LeapFrog does not disclose the returns of it funds but investors include Australian super fund Hesta, IFC, AXA, JP Morgan, Prudential and Morgan Stanley.Langdon says its lens on impact investing is fully commercial, though admits misconceptions still exist in the market about the impact investment space.

“Our investors see it as a commercial activity. But they really like that they can deliver on the impact side without having to compromise their fiduciary duty. I don’t think we would be able to get that capital from so many mainstream investors if we didn’t have this very commercial approach to what were are doing.”

In recent years, a number of private equity firms are identifying impact as a big opportunity. The industry as a whole is growing as investors seek to generate higher returns in a low-yield environment, with an all-time high of $2.83trn private equity assets under management as at June 2017, according to data provider Preqin. It estimates that 53% of investors plan to increase their allocation to private equity over the longer term, calling it a “record proportion”.

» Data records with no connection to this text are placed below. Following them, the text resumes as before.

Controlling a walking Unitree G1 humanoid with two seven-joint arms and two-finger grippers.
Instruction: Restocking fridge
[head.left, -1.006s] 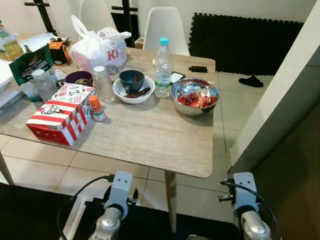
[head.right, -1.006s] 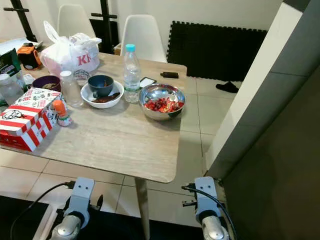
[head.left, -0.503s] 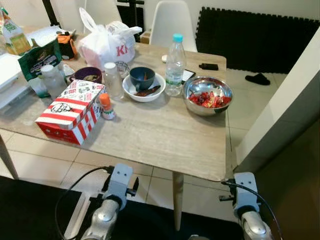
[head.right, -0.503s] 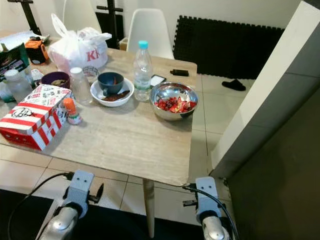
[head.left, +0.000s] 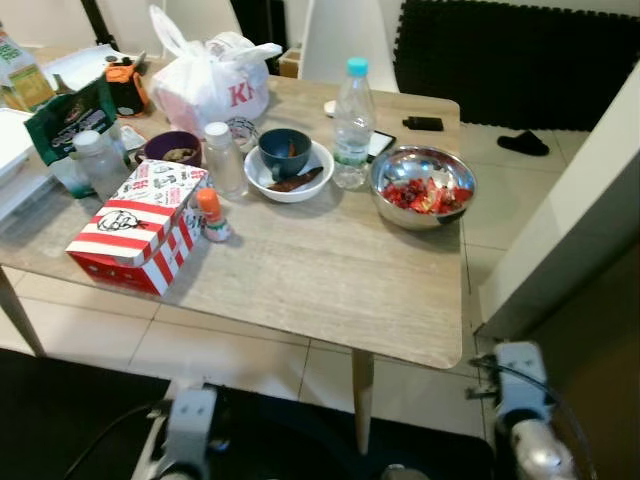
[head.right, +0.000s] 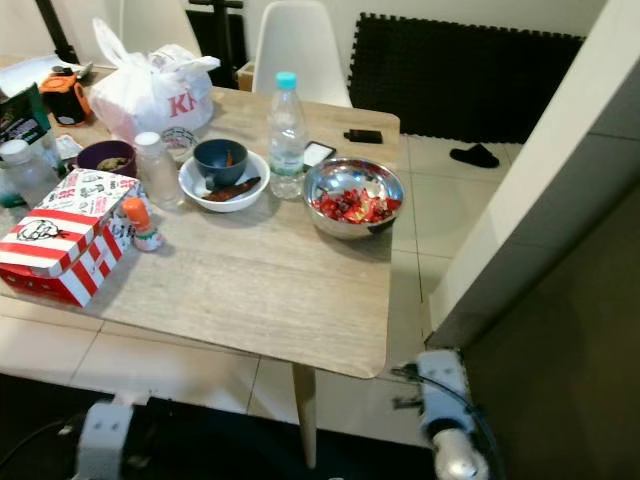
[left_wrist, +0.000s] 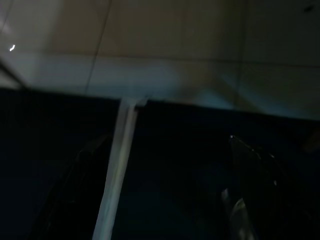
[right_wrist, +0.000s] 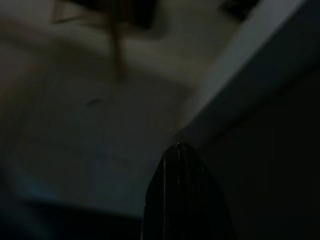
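A pale wood-grain table (head.left: 330, 290) carries a shiny steel bowl (head.left: 423, 186) of red pieces, with a clear plastic bottle (head.left: 353, 125) just beside it and a red-and-white striped card box (head.left: 135, 227) well apart. Both arms hang low at the table's near edge. The right gripper (right_wrist: 184, 200) shows its black fingers pressed together in a dark wrist view; whether the left gripper's fingers are apart cannot be told.

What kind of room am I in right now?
Most likely a home dining area: a wooden dining table crowded with food, including a steel bowl, a water bottle and a takeaway box, with a white chair behind it and tiled floor.
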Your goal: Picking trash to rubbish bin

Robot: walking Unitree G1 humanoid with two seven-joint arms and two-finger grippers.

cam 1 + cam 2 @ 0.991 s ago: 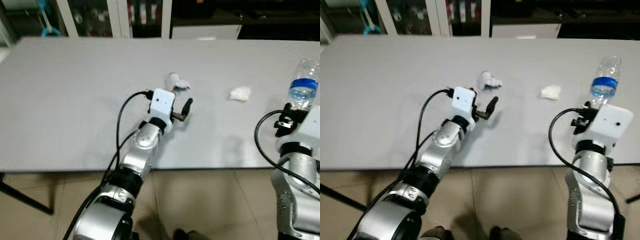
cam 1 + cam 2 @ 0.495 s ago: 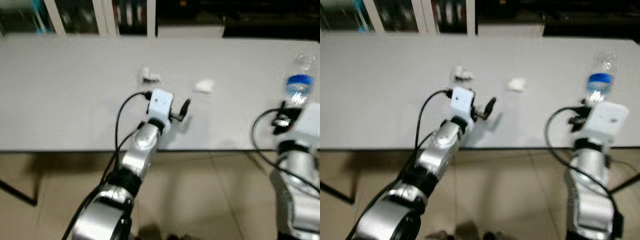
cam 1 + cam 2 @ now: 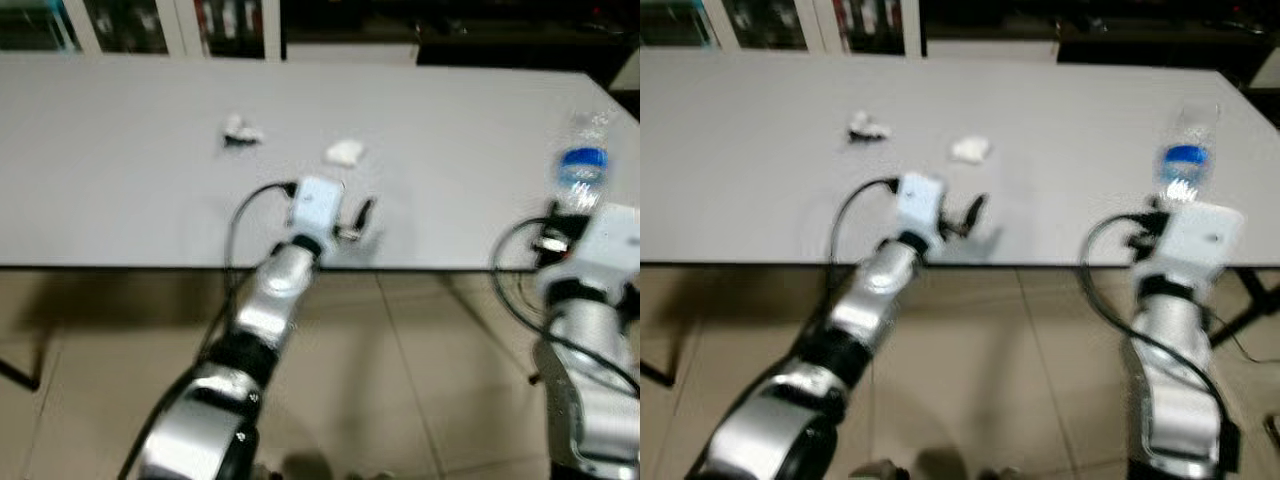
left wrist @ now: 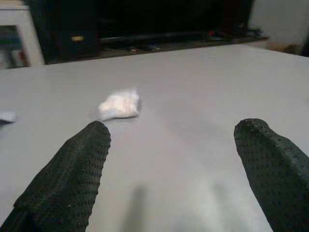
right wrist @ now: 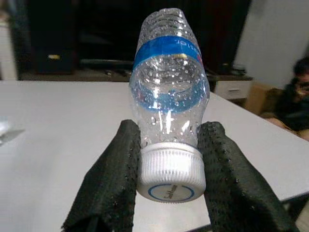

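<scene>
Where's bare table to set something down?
The table is bare left of the left end effector, and between it and the bottle. Crowded spot: the two paper wads beyond it.

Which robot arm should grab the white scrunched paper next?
The left. Its left gripper is open and aimed at the crumpled tissue just ahead on the table. The right gripper is already shut on the plastic bottle.
</scene>
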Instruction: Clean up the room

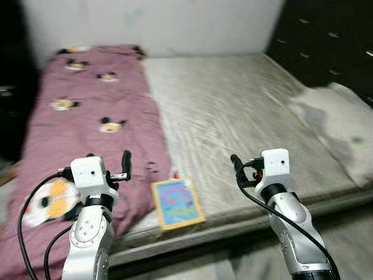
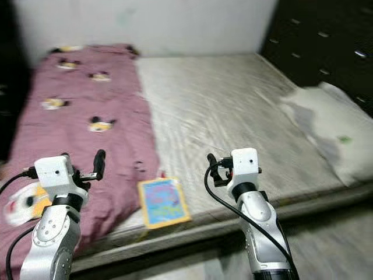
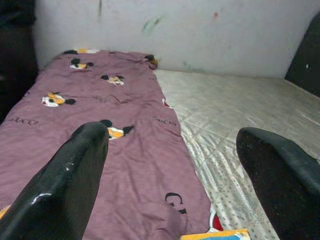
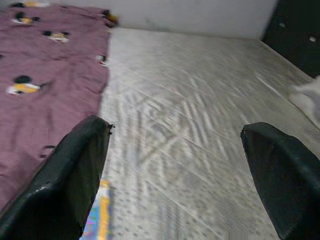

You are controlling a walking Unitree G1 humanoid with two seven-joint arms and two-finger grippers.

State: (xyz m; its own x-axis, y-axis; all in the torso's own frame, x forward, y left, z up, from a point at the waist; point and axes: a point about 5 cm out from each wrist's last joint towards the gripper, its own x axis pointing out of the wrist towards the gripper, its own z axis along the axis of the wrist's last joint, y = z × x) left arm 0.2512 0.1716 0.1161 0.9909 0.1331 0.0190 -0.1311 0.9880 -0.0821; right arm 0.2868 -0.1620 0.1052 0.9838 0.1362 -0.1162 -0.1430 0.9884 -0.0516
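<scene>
A colourful picture book (image 1: 177,203) lies flat at the front edge of the grey mattress (image 1: 245,111), just beside a maroon blanket (image 1: 87,111) printed with cartoon mice. My left gripper (image 1: 123,168) hovers over the blanket's front part, left of the book. In the left wrist view the left gripper (image 3: 175,180) is open and holds nothing. My right gripper (image 1: 238,169) is raised over the mattress, right of the book. The right wrist view shows the right gripper (image 4: 175,175) open too, with the book's edge (image 4: 97,215) low beside one finger.
A white pillow (image 1: 341,128) lies on the mattress's right side by a dark padded headboard (image 1: 326,41). A white wall (image 1: 163,23) closes the far side. Dark furniture (image 1: 11,87) stands at the left. The floor (image 1: 349,227) runs along the bed's front.
</scene>
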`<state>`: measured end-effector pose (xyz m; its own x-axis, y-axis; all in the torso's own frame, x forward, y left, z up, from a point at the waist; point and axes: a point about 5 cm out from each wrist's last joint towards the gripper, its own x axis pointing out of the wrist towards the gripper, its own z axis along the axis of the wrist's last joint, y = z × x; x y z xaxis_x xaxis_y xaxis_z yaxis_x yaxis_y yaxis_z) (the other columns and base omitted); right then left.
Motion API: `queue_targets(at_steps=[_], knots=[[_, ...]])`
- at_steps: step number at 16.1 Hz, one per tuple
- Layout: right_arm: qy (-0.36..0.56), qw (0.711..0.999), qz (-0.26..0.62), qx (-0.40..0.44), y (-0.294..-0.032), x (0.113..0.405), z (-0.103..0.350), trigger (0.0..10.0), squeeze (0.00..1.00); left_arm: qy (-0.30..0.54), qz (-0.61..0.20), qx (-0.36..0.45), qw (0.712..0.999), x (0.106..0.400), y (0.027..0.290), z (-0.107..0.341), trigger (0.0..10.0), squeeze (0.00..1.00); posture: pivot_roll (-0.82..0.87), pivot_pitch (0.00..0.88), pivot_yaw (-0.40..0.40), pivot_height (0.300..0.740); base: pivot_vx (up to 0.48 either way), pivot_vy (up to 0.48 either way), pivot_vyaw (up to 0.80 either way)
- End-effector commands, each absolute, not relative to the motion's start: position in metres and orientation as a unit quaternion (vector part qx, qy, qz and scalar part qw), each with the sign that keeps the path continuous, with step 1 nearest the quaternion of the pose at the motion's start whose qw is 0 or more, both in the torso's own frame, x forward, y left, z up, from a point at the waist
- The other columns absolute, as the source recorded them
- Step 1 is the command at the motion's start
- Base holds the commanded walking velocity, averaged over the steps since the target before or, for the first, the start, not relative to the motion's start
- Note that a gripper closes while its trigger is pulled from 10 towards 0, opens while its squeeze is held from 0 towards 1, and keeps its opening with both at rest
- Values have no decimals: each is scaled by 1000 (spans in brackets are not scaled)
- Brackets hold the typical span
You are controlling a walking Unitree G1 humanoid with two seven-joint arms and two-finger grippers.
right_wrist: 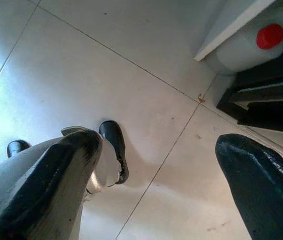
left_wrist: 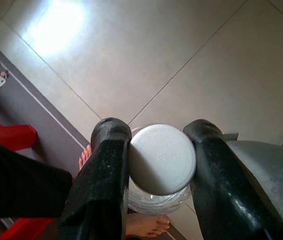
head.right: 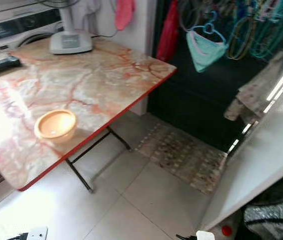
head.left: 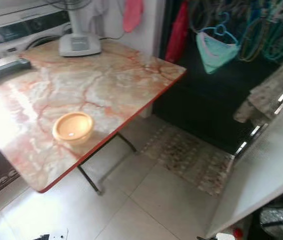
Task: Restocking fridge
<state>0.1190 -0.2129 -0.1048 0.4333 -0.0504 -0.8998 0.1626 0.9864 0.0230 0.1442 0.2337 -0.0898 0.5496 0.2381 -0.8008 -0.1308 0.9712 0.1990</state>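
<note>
My left gripper (left_wrist: 156,137) is shut on a clear bottle with a ribbed white cap (left_wrist: 161,159), held over the pale tiled floor; both black fingers (left_wrist: 109,165) press the cap's sides. My right gripper (right_wrist: 159,145) stands open above the floor with nothing between its fingers. A white jug with a red cap (right_wrist: 270,36) sits on the floor under the edge of a white panel (head.left: 266,165), which looks like an open fridge door at the right. That red cap (head.right: 225,230) also peeks out below the panel in the eye views.
A folding table with a marbled orange top (head.left: 106,80) stands to the left, bearing an orange bowl (head.left: 72,127), a fan base (head.left: 79,44) and a dark flat case (head.left: 6,67). A patterned rug (head.left: 191,157) lies ahead. A person's bare foot (left_wrist: 146,225) and a red stool (left_wrist: 6,137) are close by.
</note>
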Motion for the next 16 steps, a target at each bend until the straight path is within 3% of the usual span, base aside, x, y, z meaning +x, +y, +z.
queue_targets(at_steps=[1,9,12,16], knots=[[532,843,-61,50,-213,118,-105,10000,0,472,99,51,874,141,232,-92,10000,0,44,0,-10,740,0,0,-800],[535,842,-56,46,-214,117,-105,10000,0,483,81,61,870,138,228,-94,10000,0,44,0,-15,740,0,0,-800],[536,841,-55,45,-214,117,-105,10000,0,484,79,66,869,137,228,-94,10000,0,42,0,-15,740,0,-409,-800],[536,841,-56,45,-214,117,-105,10000,0,484,81,62,869,137,228,-94,10000,0,21,0,-12,740,0,0,-800]])
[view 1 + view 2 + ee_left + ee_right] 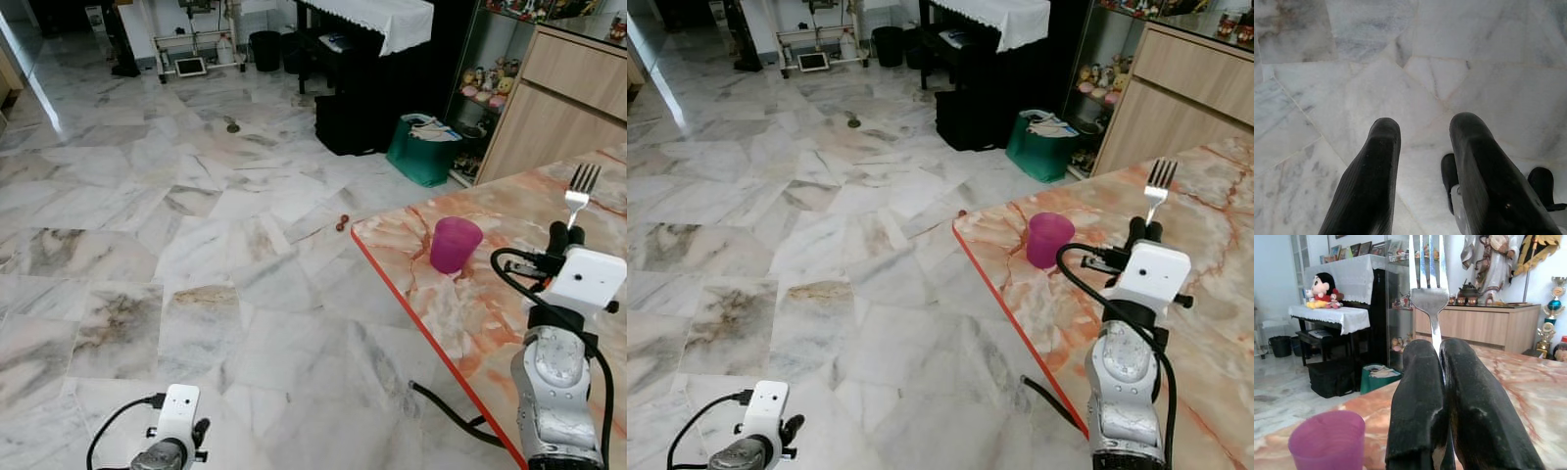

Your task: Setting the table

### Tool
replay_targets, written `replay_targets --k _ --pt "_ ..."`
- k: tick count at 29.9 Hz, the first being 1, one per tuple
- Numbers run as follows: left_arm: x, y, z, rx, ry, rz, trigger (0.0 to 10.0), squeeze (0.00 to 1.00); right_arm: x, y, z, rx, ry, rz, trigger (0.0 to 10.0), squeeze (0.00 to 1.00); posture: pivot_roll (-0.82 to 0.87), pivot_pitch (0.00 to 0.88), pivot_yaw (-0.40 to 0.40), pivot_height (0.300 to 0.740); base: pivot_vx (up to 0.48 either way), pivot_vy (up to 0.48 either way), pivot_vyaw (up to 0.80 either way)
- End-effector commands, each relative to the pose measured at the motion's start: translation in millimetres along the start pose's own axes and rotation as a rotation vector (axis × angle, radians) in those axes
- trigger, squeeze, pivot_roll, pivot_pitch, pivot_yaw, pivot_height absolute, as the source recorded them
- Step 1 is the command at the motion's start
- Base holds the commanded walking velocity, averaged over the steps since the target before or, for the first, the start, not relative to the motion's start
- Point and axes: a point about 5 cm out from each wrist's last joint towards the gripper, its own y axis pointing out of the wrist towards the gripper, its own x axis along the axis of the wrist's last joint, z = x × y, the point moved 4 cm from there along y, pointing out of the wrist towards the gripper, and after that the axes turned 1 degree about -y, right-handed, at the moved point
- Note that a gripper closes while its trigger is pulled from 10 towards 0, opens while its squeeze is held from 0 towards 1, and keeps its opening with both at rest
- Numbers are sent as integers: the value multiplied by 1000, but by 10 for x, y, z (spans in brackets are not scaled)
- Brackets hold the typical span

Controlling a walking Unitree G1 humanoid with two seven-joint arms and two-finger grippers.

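My right gripper [565, 235] is raised over the near part of the marble table [460, 308], shut on a silver fork [582, 188] that stands upright with its tines up. In the right wrist view the fork [1428, 289] rises from between the pressed-together fingers [1418, 396]. A purple plastic cup [455, 244] stands upright on the table near its corner, to the left of the gripper and a little beyond it. My left gripper [1422, 132] hangs low over the floor, open, with nothing between its fingers [1378, 161].
The table has a red edge [411, 313] running toward me. A wooden sideboard [563, 93] stands behind it, with a green bag [423, 149] and a black piano with a white cloth [377, 20] beyond. Pale marble floor [176, 245] spreads wide on my left.
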Motion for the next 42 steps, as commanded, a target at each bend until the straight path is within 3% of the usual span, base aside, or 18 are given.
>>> replay_targets --k 1,17,42 --pt "-9 -6 13 5 -2 -4 10000 0 3 15 25 9 8 0 10000 0 69 0 -11 740 0 0 0" --pt "1 -2 1 5 -15 -6 10000 0 -4 18 53 22 8 5 10000 0 73 0 -18 740 0 0 0" --pt "8 1 -24 4 -26 -10 10000 0 18 56 92 35 12 -3 10000 0 72 0 -25 740 -244 0 0"
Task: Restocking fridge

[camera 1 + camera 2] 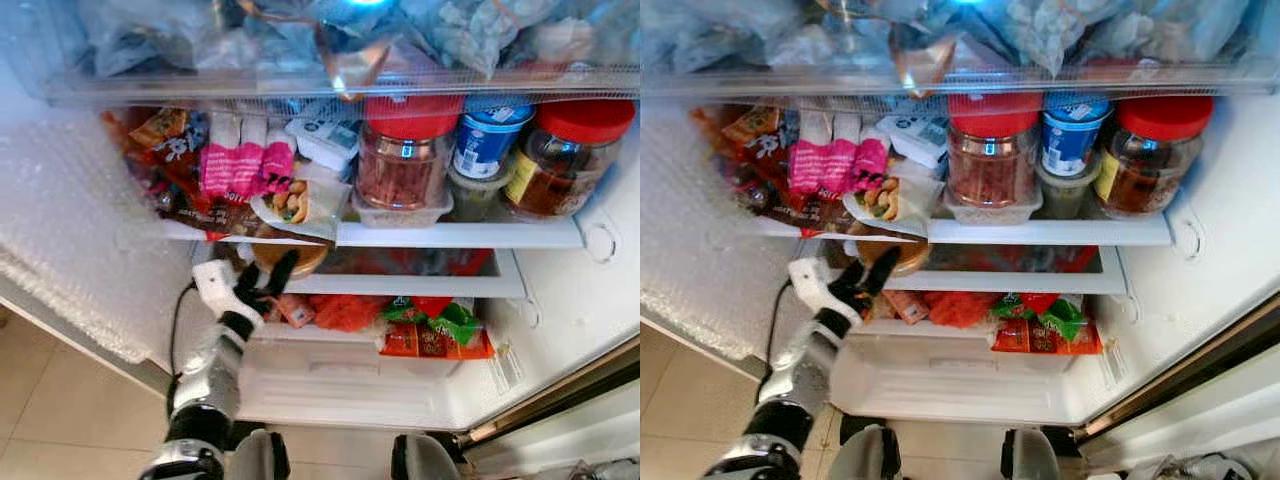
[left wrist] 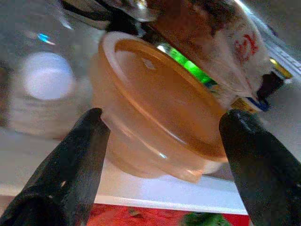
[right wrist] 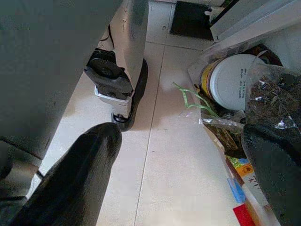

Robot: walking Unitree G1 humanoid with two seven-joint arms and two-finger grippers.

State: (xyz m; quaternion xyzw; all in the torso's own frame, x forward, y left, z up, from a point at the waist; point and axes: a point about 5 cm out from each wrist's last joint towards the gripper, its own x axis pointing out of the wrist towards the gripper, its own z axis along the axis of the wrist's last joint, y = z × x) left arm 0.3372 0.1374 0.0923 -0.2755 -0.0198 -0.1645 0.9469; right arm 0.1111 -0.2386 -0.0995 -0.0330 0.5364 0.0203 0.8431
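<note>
While the left gripper (image 2: 160, 141) stands spread wide, empty, either side of the tub (image 2: 157, 120), that tub sits on the shelf (image 1: 400, 285) beneath the jar (image 1: 405, 150). Thin plastic looks light, slick, crushable; grip below the rim. Right gripper (image 3: 188, 174) is parted, idle.

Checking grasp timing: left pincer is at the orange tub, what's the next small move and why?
Probably close the left pincer on the orange tub. Its fingers stand open on either side of the tub's wall on the fridge shelf, seemingly not yet gripping.
</note>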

Alongside this, interest in impact investing is burgeoning. Barclays’ latest Impact Investing Report, surveying 2,000 investors, finds almost half of respondents under 40 had made an impact investment.

Private equity giant KKR is reported to be fundraising for a $1bn impact fund, Bain Capital Double Impact Fund has $390m under management and TPG Growth’s Rise Fund, with U2’s Bono and Jeff Skoll as founders, has raised $2bn.

“People are seeing the returns that are generated,” says Langdon. “And on some level people think it is the right thing to direct more capital to solving the world’s problems. Also young entrepreneurs increasingly want to build mission-driven organisations and as a company, to access young talent, you need this philosophy.

Langdon says Leapfrog welcomes more players in the space. “It may surprise some people that I have this view but it provides a lot of credibility. To see such big-name fund managers getting involved in impact shows what a serious industry it is. I hope they are successful as with more credibility more money will come in.”

Alongside its focus on the commercial side, LeapFrog takes impact measurement just as seriously, says Langdon. Portfolio companies report on impact quarterly. It has developed a proprietary in-house measurement framework, FIIRM, which incorporates financial, impact, innovation and risk management factors.

On impact it looks at three metrics, says Langdon – quality, relevance and affordability of products.

He explains: “I always use insurance as an example. If you look at affordability, that is a very easy measure because you know how much of a premium you are charging each quarter. You determine relevance by looking at the claims ratio; if people are not claiming insurance it means the product is not relevant. To determine quality, we look at the level of renewals.”

Langdon says the litmus test for any impact investment fund is measuring regularly enough and rigorously enough. “We think our framework is up there with anything else in the world.”One issue identified with private equity impact funds is the challenge of exits and whether the new owners will abandon the approach.

Landon admits it is a big challenge: “We’ve taken the view that the best thing to protect yourself around this risk is simply build a great business which is growing quickly, profitability. Then whoever is buying is going to be interested in continuing with that.”

Langdon does say LeapFrog would refuse a sale if they felt the new owner would be unethical. But issue has never arisen.

“You can’t stipulate in the purchase agreement with the next owner what they have to do. When you sell the business it’s theirs. I think the fact we don’t compromise on commercial returns really helps a lot.”